> **TASK STATEMENT**
Below this line is the material. Write out only its lines from the one containing "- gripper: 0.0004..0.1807" through the one containing "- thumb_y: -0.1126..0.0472", both kept, exactly.

(Beginning of INFORMATION SHOWN)

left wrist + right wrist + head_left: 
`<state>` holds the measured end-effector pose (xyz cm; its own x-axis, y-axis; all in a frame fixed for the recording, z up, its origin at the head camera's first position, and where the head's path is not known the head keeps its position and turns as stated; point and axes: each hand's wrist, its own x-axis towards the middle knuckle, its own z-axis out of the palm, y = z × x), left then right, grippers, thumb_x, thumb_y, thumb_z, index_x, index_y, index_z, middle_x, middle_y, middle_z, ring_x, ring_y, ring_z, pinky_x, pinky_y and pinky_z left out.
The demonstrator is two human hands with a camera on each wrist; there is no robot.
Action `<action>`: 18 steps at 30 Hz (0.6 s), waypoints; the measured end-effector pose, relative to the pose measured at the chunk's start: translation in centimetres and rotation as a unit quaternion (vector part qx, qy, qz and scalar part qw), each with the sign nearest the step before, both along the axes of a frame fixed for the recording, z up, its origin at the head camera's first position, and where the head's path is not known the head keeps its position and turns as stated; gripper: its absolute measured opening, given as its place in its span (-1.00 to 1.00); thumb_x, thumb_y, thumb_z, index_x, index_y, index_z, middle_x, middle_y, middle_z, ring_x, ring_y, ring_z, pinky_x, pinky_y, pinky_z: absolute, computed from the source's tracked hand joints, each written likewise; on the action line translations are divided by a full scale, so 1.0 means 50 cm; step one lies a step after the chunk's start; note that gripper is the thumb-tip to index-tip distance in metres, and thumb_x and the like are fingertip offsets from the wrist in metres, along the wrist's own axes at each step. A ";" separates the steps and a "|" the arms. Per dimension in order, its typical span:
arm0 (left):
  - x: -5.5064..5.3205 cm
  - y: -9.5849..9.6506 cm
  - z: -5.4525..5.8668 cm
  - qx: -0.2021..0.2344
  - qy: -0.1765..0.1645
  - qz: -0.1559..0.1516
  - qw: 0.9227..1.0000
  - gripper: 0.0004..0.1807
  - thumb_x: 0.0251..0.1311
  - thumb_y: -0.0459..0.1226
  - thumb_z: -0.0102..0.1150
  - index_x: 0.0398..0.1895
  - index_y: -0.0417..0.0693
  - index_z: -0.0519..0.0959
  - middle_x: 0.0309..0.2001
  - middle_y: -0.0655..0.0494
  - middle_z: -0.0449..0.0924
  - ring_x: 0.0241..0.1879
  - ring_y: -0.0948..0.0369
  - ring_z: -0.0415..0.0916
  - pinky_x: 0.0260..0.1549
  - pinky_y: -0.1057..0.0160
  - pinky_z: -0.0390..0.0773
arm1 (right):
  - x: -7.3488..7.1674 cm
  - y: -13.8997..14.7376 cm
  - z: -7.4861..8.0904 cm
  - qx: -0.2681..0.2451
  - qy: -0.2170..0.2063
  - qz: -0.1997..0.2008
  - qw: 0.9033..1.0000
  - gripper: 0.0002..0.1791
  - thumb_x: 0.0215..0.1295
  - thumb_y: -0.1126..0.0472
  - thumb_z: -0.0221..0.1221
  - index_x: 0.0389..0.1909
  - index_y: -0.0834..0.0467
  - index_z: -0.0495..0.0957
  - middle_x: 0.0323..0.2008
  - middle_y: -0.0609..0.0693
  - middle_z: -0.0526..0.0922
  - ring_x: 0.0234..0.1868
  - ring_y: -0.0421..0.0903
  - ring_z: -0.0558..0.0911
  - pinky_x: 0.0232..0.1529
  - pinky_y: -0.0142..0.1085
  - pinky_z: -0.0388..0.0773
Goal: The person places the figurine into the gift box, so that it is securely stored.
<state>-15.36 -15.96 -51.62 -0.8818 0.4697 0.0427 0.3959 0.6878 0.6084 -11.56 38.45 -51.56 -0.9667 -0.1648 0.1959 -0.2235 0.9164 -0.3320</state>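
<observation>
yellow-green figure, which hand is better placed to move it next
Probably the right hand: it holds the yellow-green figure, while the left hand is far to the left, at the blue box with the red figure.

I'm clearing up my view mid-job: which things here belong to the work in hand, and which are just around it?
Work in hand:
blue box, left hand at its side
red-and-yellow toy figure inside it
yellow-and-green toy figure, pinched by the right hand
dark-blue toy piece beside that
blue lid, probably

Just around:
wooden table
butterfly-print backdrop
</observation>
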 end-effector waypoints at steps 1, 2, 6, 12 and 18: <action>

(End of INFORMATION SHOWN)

> **EXERCISE ANSWER**
  - gripper: 0.0004..0.1807
  - thumb_x: 0.0251..0.1311
  - thumb_y: -0.0459..0.1226
  - thumb_z: -0.0102..0.1150
  - index_x: 0.0398..0.1895
  - index_y: -0.0417..0.0693
  - index_z: -0.0519..0.0959
  - middle_x: 0.0309..0.2001
  - middle_y: -0.0655..0.0494
  - middle_z: -0.0449..0.0924
  - ring_x: 0.0241..0.1879
  - ring_y: -0.0948..0.0369
  - ring_z: -0.0415..0.0916
  - pinky_x: 0.0260..0.1549
  - pinky_y: -0.1057..0.0160
  - pinky_z: -0.0390..0.0773
arm1 (right):
  - x: -7.3488..7.1674 cm
  - y: -13.8997..14.7376 cm
  - z: -7.4861..8.0904 cm
  - qx: -0.2681..0.2451
  - qy: -0.2170..0.2063
  - qz: -0.1997..0.2008
  - qw: 0.9033..1.0000
  - gripper: 0.0002..0.1791
  - thumb_x: 0.0215..0.1295
  - thumb_y: -0.1126..0.0472

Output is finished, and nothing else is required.